Pra Não Dizer que Não Falei das Mortes
De forma alguma tenho por objetivo esvaziar o significado e a gravidade dos atentados em Paris. Mas vejo que a preocupação e intensa cobertura dos jornalistas aos atentados não se deve à barbaridade, já que há muitas e até piores pelo mundo que não recebem a mesma preocupação.
A compreensão dos jornalistas a respeito dos fatos, incluindo suas limitações políticas, dá o teor da verdade. A ideologia do jornalista fica mais clara quanto mais convicção possui a respeito do que deve ser noticiado e de que perspectiva. E sua canalhice quanto mais procura a amenizar fatos graves ou acentuar fatos simples.
Não verão a mesma indignação, clamores pela civilidade e brados contra a barbárie, quando os mesmos estão diante de fechamento de escolas ou genocídios de jovens negros brasileiros. Os mortos na guerra civil na Síria também não merecem muita atenção. Nem mesmo na chacina promovida pelos mesmos motivos na Universidade do Quênia.
Mas por que os atentados em Paris merecem tal comoção pelos jornalistas? Crianças sírias sendo executadas não mereceriam a mesma atenção.
Isto por que os operadores do Estado Islâmico sabem que o rompimento com a normalidade gera notícias. Crianças africanas sendo escravizadas pra fins sexuais, não choca - as pessoas já esperam erroneamente que lá aconteça isto. Por isto quanto mais inocentes e imprevisíveis os atentados maior o choque a normalidade das pessoas.

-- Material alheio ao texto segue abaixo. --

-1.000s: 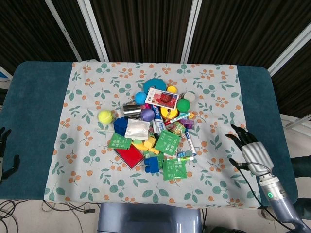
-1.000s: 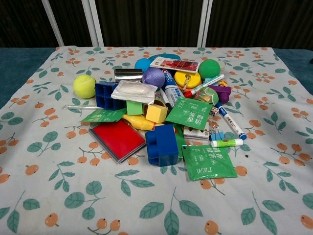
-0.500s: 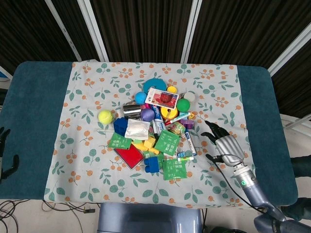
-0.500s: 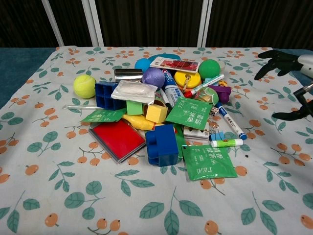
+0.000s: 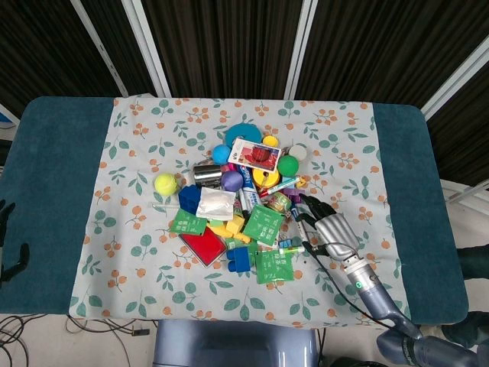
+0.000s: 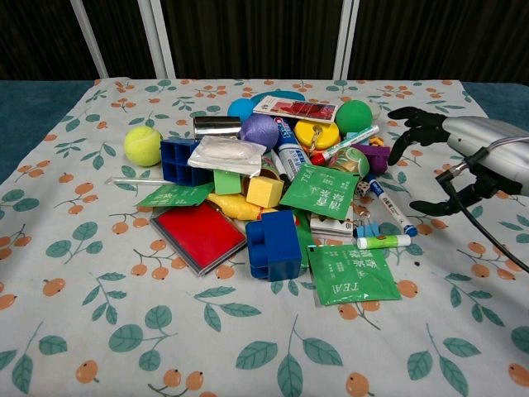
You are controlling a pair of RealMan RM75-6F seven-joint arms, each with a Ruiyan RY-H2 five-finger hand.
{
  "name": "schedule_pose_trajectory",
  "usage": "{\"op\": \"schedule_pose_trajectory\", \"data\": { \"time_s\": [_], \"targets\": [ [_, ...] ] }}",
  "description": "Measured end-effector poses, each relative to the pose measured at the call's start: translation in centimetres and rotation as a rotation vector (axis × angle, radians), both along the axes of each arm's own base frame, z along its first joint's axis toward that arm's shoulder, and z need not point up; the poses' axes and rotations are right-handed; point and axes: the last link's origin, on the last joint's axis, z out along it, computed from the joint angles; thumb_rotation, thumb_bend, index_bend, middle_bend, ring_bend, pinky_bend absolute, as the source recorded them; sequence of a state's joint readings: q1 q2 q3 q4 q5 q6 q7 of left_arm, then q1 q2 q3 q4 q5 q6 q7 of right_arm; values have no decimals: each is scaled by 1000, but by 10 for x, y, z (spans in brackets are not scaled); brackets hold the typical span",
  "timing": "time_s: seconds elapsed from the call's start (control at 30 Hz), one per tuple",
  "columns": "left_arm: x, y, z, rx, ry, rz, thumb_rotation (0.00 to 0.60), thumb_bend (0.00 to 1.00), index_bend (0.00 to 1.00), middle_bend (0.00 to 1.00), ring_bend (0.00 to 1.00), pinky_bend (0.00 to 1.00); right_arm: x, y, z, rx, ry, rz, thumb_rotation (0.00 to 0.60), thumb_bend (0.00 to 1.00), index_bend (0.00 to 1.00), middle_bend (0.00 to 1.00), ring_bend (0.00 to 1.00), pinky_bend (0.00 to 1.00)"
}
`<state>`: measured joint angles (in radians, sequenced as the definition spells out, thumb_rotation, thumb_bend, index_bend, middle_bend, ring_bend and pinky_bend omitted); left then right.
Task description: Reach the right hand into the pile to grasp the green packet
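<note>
The right hand (image 5: 327,229) was just at the right edge of the pile, with its fingers (image 6: 407,132) spread wide and nothing in them. From the chest view, the hand (image 6: 463,153) floated above the flowery cloth (image 6: 99,248), and the dark fingertips pointed toward the toys.

The green packet (image 6: 350,274) lay flat at the front of the pile, near the robot — just beside a blue block (image 6: 272,245) and right under a small green marker (image 6: 383,241). From the head view, that packet (image 5: 274,266) sat just left of the hand and a bit closer to the robot, not touching it.

Another green packet (image 6: 321,190) rested higher up in the pile, and a third one (image 6: 175,195) poked out on the left side. A yellow tennis ball (image 6: 143,145) sat by itself on the left.

The left hand (image 5: 9,237) was far off at the table's (image 5: 46,153) left edge — I could not tell how its fingers were.
</note>
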<state>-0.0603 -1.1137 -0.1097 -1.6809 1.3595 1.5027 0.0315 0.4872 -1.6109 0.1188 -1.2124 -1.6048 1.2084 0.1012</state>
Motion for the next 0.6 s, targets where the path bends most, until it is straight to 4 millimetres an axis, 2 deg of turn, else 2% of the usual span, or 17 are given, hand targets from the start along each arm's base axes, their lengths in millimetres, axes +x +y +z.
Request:
{"op": "schedule_pose_trajectory", "data": {
  "time_s": [0.6],
  "targets": [
    [-1, 0, -1, 1, -11, 19, 600, 480, 27, 0, 0, 0, 10, -8, -31, 29, -13, 37, 600, 309, 399, 22, 89, 208]
  ]
}}
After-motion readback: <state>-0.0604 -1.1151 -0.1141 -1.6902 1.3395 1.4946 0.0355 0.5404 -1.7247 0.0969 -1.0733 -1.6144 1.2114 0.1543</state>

A mídia se aquece com a anormalidade, as pessoas se preocupam com a ordem ameaçada e começam a se munir de informações... O rompimento de barragens construídas por renomadas empresas é algo do tipo "pode acontecer". Não chama muito a atenção dos jornalistas, que cobrem quase como uma obrigação chata - dada a dimensão do evento.
Avião sendo abatido ainda levantando voo no Egito, não gera o choque contra a normalidade, afinal trata-se do Egito, lugar onde "habitualmente" estes conflitos tem ocorrido. Enfim, tanto o terrorismo quanto a mídia utilizam como matéria prima os eventos que provocam o choque contra a normalidade.

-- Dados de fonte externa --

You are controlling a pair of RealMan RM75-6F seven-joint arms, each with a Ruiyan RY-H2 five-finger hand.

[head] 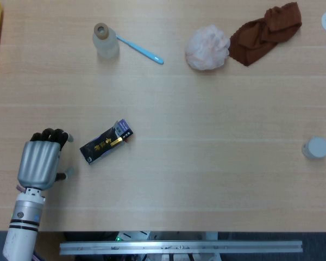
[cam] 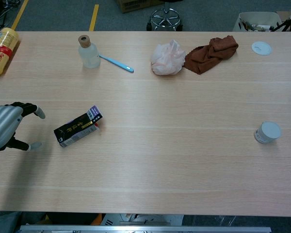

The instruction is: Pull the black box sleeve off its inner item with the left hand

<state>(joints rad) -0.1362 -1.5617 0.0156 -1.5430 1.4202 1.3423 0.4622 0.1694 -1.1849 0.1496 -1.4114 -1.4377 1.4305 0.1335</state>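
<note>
My left hand (head: 41,161) hangs over the table (head: 206,163) near the black box sleeve (head: 106,142) — not touching it, fingers apart, nothing held. The sleeve lies slanted, flat on the wood, its inner item (head: 123,129) showing at the upper right end.

You are looking at a wide worktop (cam: 184,160) of pale wood-grain laminate, evenly lit, its boards running left to right with faint seams. Beyond its far edge in the chest view lies a dark grey floor (cam: 58,14) marked with two yellow tape lines (cam: 93,16). The chrome star base of a chair (cam: 165,18) stands behind the middle of the worktop, with a cardboard box (cam: 136,5) just beside it. At the far right corner sits a pale bin (cam: 254,20). Below the near edge, the head view shows you a silver aluminium rail (head: 179,247) running along the front.
</note>
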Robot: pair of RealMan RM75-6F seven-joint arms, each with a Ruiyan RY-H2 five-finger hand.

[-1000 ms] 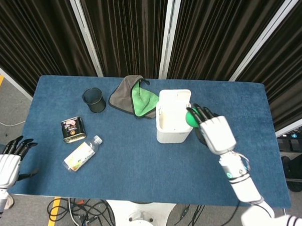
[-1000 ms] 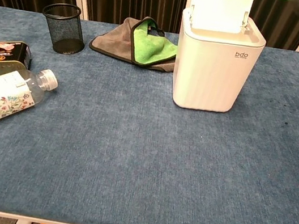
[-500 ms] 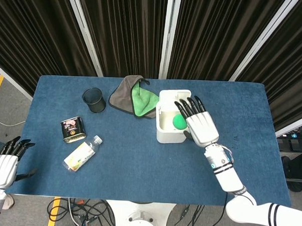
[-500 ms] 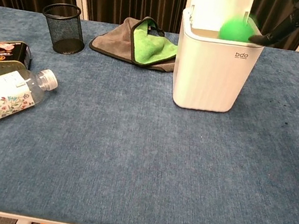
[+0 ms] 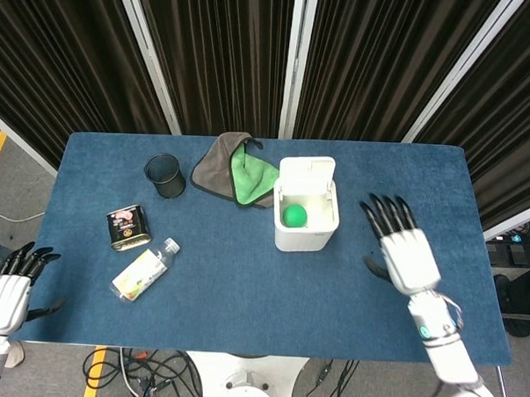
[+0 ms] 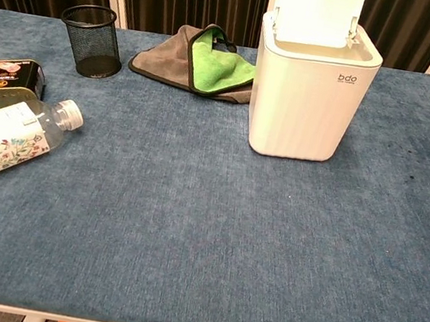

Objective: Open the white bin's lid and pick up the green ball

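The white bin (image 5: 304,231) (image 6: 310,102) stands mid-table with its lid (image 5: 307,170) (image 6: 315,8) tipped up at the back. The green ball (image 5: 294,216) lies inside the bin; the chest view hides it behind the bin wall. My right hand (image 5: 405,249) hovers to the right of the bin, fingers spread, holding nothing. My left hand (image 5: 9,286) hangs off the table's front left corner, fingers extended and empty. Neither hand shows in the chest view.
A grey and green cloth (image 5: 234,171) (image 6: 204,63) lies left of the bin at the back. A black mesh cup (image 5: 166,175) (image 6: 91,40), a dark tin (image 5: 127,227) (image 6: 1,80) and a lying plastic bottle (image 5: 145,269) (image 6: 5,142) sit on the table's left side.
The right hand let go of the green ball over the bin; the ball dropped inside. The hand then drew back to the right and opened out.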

O que me assusta nesta história toda é como no momento em que estabelecemos certas "normalidades" como jovens negros sendo mortos, desigualdades de renda entre brancos e negros, estupros, crianças pobres sendo mortas, o jornalista não consegue com convicção fazer destes fatos uma anormalidade e com isto, infelizmente, ter a dignidade de ter o interesse neste tipo de assunto.

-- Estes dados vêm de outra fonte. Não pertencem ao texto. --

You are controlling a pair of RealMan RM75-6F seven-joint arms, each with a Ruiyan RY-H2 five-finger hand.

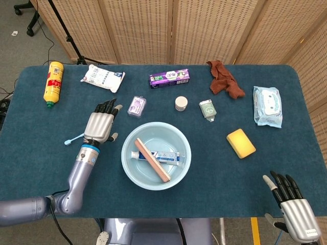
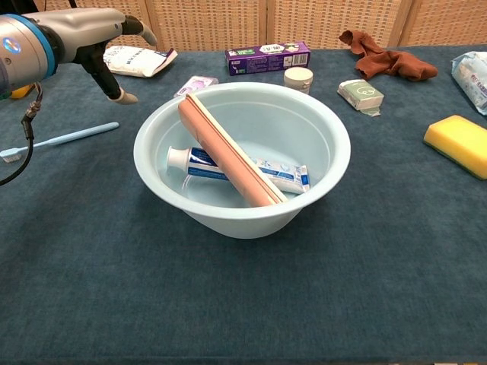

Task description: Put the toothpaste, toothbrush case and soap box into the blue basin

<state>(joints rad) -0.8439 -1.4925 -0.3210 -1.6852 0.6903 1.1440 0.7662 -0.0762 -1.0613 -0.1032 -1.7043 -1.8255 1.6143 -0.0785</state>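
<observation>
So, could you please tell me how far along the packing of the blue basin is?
Done: the toothpaste and the pink toothbrush case already lie in the blue basin. In hand: nothing; the left robot hand hovers empty beside the basin, and the right robot hand is idle at the table's near edge. Left: the soap box, which I cannot confidently pick out among the items on the table.

Table (image 1: 30, 168): covered in dark blue cloth. Behind it stood folding screens (image 1: 204, 30) of pale perforated panels. Grey floor (image 1: 20, 51); black stand leg (image 1: 64, 30); chair base (image 1: 28, 13).
</observation>
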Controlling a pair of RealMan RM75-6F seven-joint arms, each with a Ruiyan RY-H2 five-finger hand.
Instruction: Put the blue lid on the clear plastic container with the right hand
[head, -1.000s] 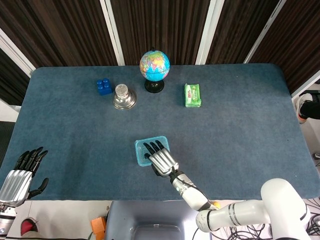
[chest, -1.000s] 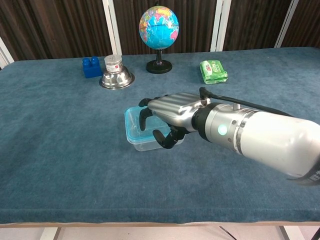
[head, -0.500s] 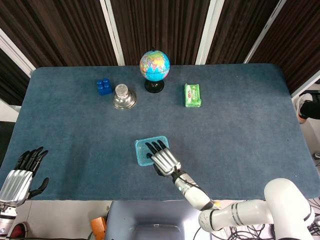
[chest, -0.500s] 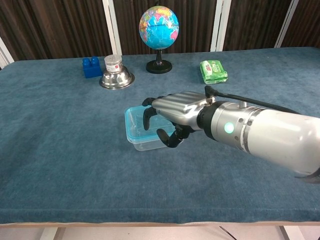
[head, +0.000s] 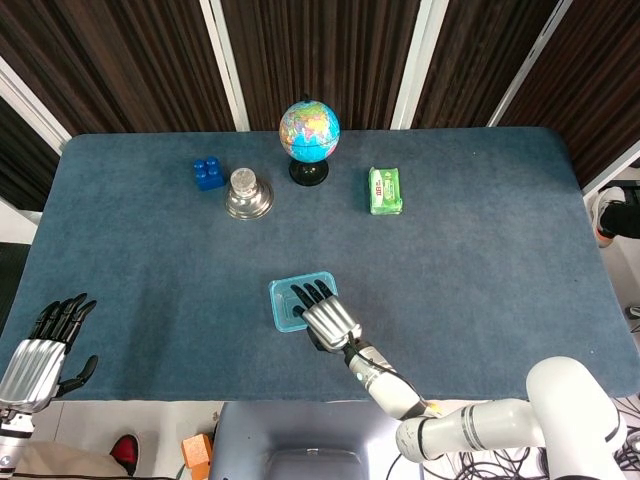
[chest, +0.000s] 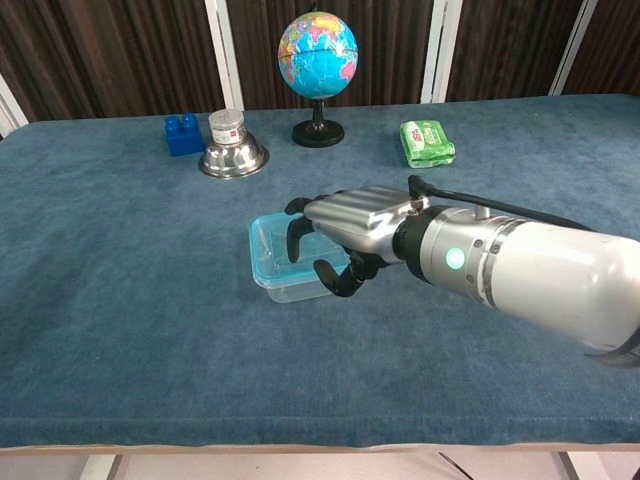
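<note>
Two hands in play, only one working. I'm holding the right silver five-finger hand (chest: 340, 235) palm-down over the blue lid (head: 283, 300), which is sitting on the clear plastic rectangular container (chest: 275, 283), in front of the globe on its black stand (head: 309, 132). Fingers (chest: 295, 240) are curled downward, gripping nothing; I'm judging this as a press to seat the lid, though I can't tell whether the fingertips are touching it. Lid looks square on the rim, so the task is looking near done. Left silver hand (head: 40, 355) is idling released, fingers apart, off the table's near-left corner, far from the globe, staying clear.
</note>
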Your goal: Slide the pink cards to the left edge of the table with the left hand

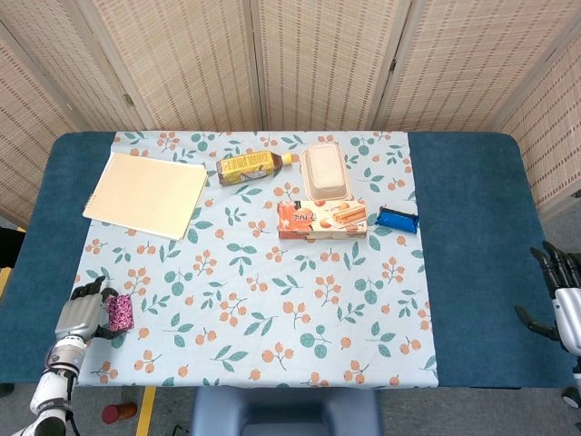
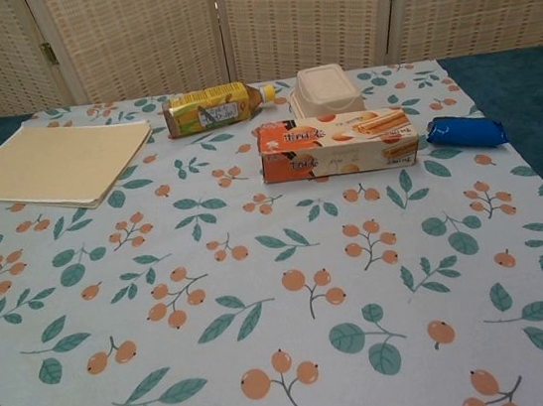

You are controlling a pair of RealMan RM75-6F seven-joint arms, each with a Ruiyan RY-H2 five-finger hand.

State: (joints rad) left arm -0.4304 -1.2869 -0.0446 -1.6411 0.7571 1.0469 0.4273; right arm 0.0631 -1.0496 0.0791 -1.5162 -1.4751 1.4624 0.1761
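gripping the pink cards [image 1: 118, 312] at its fingertips, left hand [image 1: 80, 315] sits near the table's left edge

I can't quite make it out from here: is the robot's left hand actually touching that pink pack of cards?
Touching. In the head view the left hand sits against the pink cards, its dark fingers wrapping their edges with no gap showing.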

Um garota inglesa perdida pelos pais em Portugal é uma quebra na normalidade que desperta o interesse das pessoas. Crianças que praticamente todos os dias se encontram desaparecidas, não são notícias.
A perversidade da mídia também é a nossa perversidade, pois o que nos interessa é tão valiosa ordem que nos deixa em paz e seguros. O sofrimento gratuito infelizmente é normal pra nós. O sofrimento valioso para grupos terroristas compartilha a perversidade conosco, evidentemente muito mais potencializado.
À mídia acrescentamos um outro agravante. Se o cidadão comum teme a anormalidade, a mídia tem o poder de produzir esta anormalidade e a normalidade.
Quando evita tratar da responsabilidade criminal da Vale, falando em acidente, ela ameniza. Quando não é notícia que os deputados que investigarão a Vale receberam financiamento de campanha da mesma. Quando não é polemizada a frase cafajeste do senador mineiro Aécio Neves: "Não é hora de apontar culpados".
Quando esquece a cobertura da tragédia de Mariana, para tratar o ocorrido na França - ela exerce um controle sobre a normalidade e influencia o público.